# P229 Issues?



## derrick452 (Mar 14, 2007)

Can anyone owning a P229 tell me if you have had any issues with them at all? FTE, FTF, etc..?? I am looking to get one, but want to hear about any issues anyone has experienced. Thanks!


----------



## TGS2 (May 6, 2006)

I have never had an issue with a P229.


----------



## kkina (Feb 15, 2007)

Basically zero issues. Realize if you're getting a new one, you may see last-round slide lock failures if 1. You haven't replaced the packing grease the gun came coated in with gun grease, or 2. You haven't allowed the gun's recoil spring to break in with a 1000 rds or so.


----------



## BacSi (Jan 22, 2007)

*229 failures*

Never once.:numbchuck:


----------



## Dr.K (Feb 13, 2007)

Never had a single problem with mine.
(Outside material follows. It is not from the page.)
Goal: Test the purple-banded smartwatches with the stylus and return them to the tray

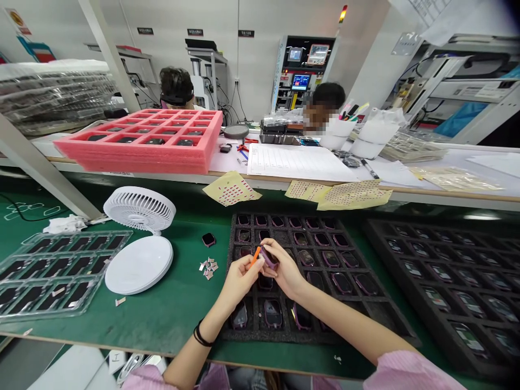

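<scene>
Left hand (242, 272): thumb and fingers pinched on orange stick tool (255, 254), which meets the near side of the watch case; exact contact point too small to tell. Right hand (286, 271): fingers wrapped round purple watch case (268, 257), gripping it tilted. Case is in the air above black foam tray (392, 317), near its left-middle slots; many slots hold similar purple-edged watch units. One unit in the near row has a yellow strip beside it. Black band (202, 333) on left wrist.

Second foam tray (433, 336) with more units to the right. Left of the hands, on green mat (162, 325): loose watch unit (209, 239), small pile of metal pieces (208, 266) just nearer, white fan (140, 208), then clear plastic tray (87, 303) of dark flat parts at far left. Shelf behind carries pink foam tray (142, 162) and paper form (298, 161); yellow sticker sheets (231, 188) hang off its edge. Two people beyond, partly hidden.
</scene>
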Tool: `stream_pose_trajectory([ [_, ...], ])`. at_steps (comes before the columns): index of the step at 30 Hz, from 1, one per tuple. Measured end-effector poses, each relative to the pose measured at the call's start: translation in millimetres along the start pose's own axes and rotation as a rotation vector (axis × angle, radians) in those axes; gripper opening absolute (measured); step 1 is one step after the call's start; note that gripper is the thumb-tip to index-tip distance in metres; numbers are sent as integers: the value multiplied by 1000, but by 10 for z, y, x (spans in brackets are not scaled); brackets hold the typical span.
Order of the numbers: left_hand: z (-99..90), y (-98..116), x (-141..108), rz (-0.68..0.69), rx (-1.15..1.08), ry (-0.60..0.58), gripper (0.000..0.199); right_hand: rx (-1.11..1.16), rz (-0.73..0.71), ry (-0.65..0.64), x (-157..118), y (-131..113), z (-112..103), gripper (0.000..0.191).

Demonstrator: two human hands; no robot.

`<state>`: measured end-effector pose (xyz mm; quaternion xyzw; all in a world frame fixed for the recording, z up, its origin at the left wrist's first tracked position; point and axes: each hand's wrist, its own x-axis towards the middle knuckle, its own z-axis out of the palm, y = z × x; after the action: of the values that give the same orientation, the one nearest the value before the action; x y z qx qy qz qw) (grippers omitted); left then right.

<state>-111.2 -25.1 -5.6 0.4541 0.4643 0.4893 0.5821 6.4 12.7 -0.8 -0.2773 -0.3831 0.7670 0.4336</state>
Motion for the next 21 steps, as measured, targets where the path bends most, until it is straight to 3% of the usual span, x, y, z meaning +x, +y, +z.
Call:
stream_pose_trajectory([
  [3,-37,39,-15,16,16,53,48,-223,-72,19,49,52,-94,23],
  [6,-248,53,-46,40,109,139,44,-689,-220,173,249,-31,-392,23],
  [7,-357,46,-58,56,181,183,42,-927,-260,243,335,-88,-528,23],
  [10,-715,-3,-98,92,538,319,41,-1107,-277,288,554,-263,-924,16],
  [12,-898,-49,-132,42,737,317,40,-1205,-271,263,627,-313,-1094,9],
  [16,-1020,-104,-197,-48,880,313,38,-1404,-306,252,646,-225,-1133,9],
  [21,-931,-72,-218,-56,770,344,34,-1515,-302,237,795,-63,-954,16],
])
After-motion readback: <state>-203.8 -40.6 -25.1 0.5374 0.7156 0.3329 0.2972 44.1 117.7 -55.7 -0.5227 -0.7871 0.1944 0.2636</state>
Even once I cocked the hammer and could feel the grit from a 4 wheeler ride, and it functioned flawlessly. I was worried about the same thing at first (had to order it and could not test fire), but I laugh now.


----------



## derrick452 (Mar 14, 2007)

sounds good. I have never had problems with my 220 and wanted to make sure i wasnt going to get a model with problematic features. trading the 220 for the 229 so im glad it should be all good.


----------



## Spenser (Nov 6, 2006)

I've never had any sort of problem with my .40 or the 9mm. Love 'em.


----------



## urf (Mar 28, 2007)

fired my 229/40 on and off duty without a single problem, (approx 1,400 rounds)


----------



## redwing829 (Nov 23, 2006)

i bought mine and took it home cleaned and lubed it up. I went to the range put 250 rounds through and never had a problem. I have taken it to the range many times and usually put about 250 each time and have never had any problems.


----------



## kingalls (Feb 26, 2007)

No problems with my P229R in .40 caliber...Most favorite gun to shoot..


----------



## Queeqeg (Apr 27, 2007)

100 rounds today through mine..worked like it was supposed to :smt023


----------



## Thom (May 12, 2007)

Never in 10 years or so...

Thom


----------



## kansas_plainsman (May 9, 2006)

I've had two used 229s - one of them a CPO - no problem with either one of them. A solid design wonderfully executed.


----------